T-Bone’s now in Sheriff Joe Arpaio’s jail. He refused to sign a plea bargain admitting guilt to crimes that would have sent him back to prison for years. He demanded a trial. But, at every court date, the prosecutor has refused to allow him a trial by postponing the trial date. This is a common strategy used when there’s a weak case. It allows the prosecutor to buy time to build a case and to increase the pressure on T-Bone to sign a plea bargain. T-Bone and his wife both believe he is innocent of the crimes he was indicted
for. T-Bone is still trying to force the prosecutor to go to trial in the hope that he will be freed. I pray he gets released, but there needs to be a support structure in place when he gets out so that he doesn’t revert to drugs.

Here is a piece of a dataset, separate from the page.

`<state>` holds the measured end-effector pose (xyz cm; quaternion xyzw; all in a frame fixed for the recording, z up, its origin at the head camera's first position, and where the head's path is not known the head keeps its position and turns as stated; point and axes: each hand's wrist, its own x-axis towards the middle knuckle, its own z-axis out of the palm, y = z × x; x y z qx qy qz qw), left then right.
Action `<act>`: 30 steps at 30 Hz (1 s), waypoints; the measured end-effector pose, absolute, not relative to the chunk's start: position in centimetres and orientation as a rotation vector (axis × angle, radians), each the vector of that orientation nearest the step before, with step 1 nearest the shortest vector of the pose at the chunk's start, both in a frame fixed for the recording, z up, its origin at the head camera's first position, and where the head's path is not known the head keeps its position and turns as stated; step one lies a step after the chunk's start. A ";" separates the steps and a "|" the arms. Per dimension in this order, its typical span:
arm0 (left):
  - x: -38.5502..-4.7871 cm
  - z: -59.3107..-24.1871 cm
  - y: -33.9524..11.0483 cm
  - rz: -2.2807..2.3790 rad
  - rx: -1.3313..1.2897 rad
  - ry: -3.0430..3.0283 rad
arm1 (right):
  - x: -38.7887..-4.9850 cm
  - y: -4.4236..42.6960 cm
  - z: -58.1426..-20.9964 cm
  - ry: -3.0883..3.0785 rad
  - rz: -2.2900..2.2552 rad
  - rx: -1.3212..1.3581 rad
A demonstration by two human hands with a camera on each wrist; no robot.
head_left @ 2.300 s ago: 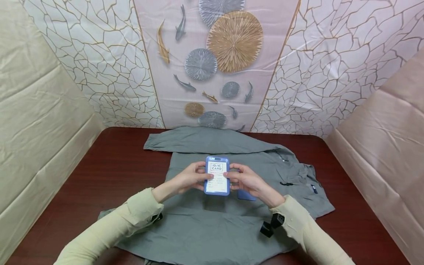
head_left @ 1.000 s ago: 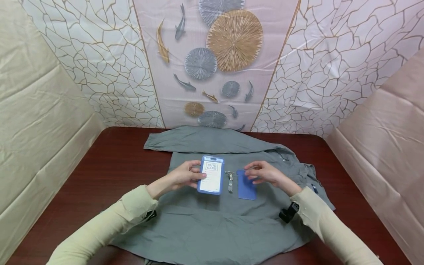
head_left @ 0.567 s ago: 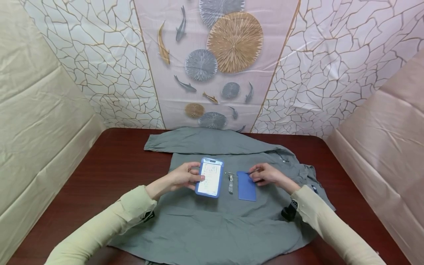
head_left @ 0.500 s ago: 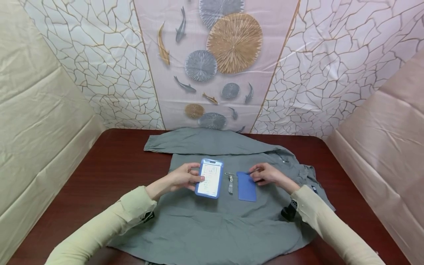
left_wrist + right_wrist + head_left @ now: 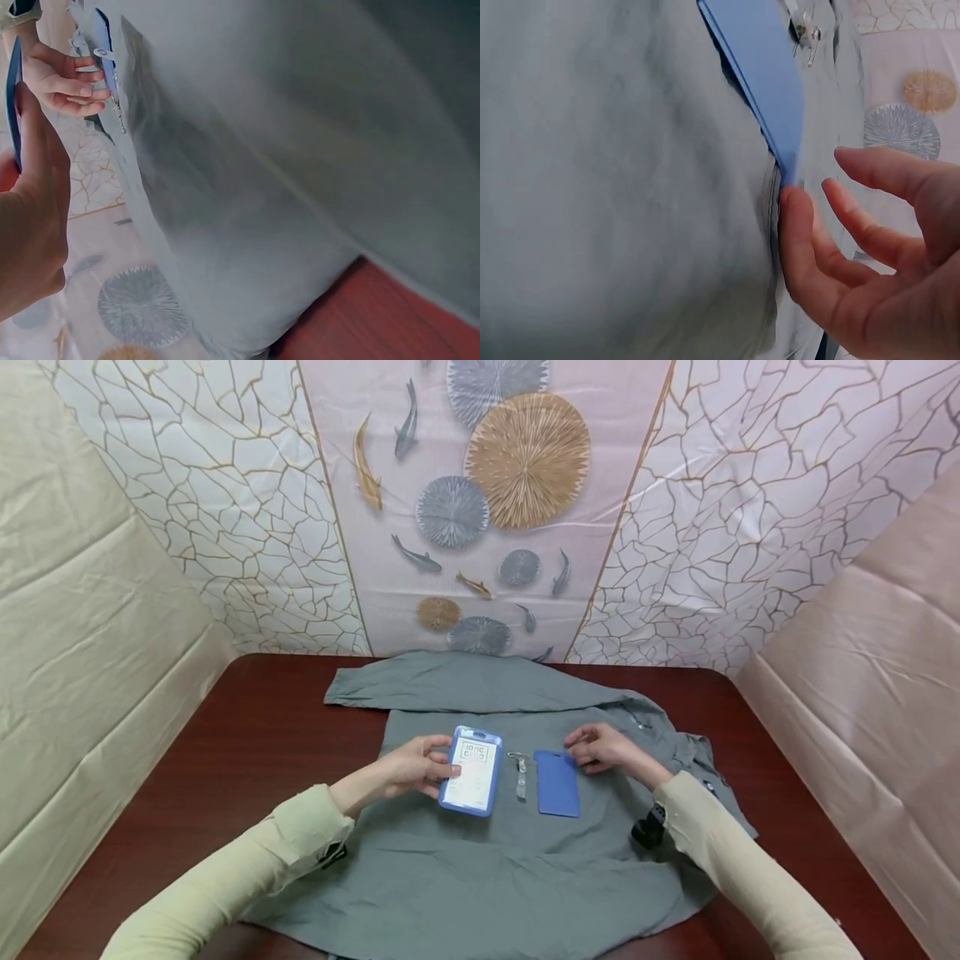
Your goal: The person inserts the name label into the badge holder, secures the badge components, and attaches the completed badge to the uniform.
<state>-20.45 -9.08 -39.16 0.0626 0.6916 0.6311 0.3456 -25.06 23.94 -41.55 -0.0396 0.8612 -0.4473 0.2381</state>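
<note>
In the head view my left hand [image 5: 414, 766] pinches a blue-framed ID card holder [image 5: 471, 771] with a white printed card showing, raised above a grey-green jacket [image 5: 480, 877]. The left wrist view catches the card holder [image 5: 13, 105] edge-on. My right hand [image 5: 606, 748] is at the top right corner of a flat blue holder panel [image 5: 558, 783], which lies on the jacket. In the right wrist view one fingertip touches the panel [image 5: 769, 75]; thumb and other fingers are spread, gripping nothing. Between the two blue pieces lies a badge clip with a clear strap [image 5: 521, 777].
Under the jacket is a dark red wooden table [image 5: 277, 735]. One jacket sleeve [image 5: 450, 681] stretches along its far edge. Patterned cloth [image 5: 465, 460] hangs behind, and beige fabric walls [image 5: 90, 610] flank both sides.
Earlier both hands held the card holder; the right hand let go and moved right to the blue panel, uncovering the clip. The left hand carried the holder slightly left and tilted it.
</note>
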 end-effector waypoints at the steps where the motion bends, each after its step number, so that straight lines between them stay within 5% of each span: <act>1: -20.5 -39.2 -9.1 1.639 0.163 1.792 | -25.1 23.9 -41.6 2.370 -1.222 -0.114; 30: -20.6 -39.6 -9.3 1.662 0.117 1.724 | -26.3 24.1 -41.7 2.109 -1.291 -0.108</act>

She-Ra attempted to castrate herself and almost bled to death. A helicopter airlifted her to a hospital just in time to save her life. She described the operation in a letter:
I removed all of my clothes and, straddling the toilet, I grabbed my scrotum with my left hand and with my right I cut the right side of my scrotum about one-and-a-half inches long. The pain was minimal. Blood began to run down the inside of my thigh. I glanced into the toilet and saw a steady drip, drip, drip from the wound. I placed the razor blade onto my table and reached into my scrotum with my thumb and forefinger. I grabbed my right testicle and pulled it to the surface.
The next step was a little more difficult, cutting the inner layer of tissue surrounding the testicle itself. Remembering what I had read in the Mosby Medical Dictionary, I separated my testes with my left hand, using my thumb and forefinger. I placed the razor at the top of the cut and buried the blade about one quarter inch into the testicle itself and began to cut down. The testicle came easily out of the skin. And, with great amusement, I realised that there was no pain.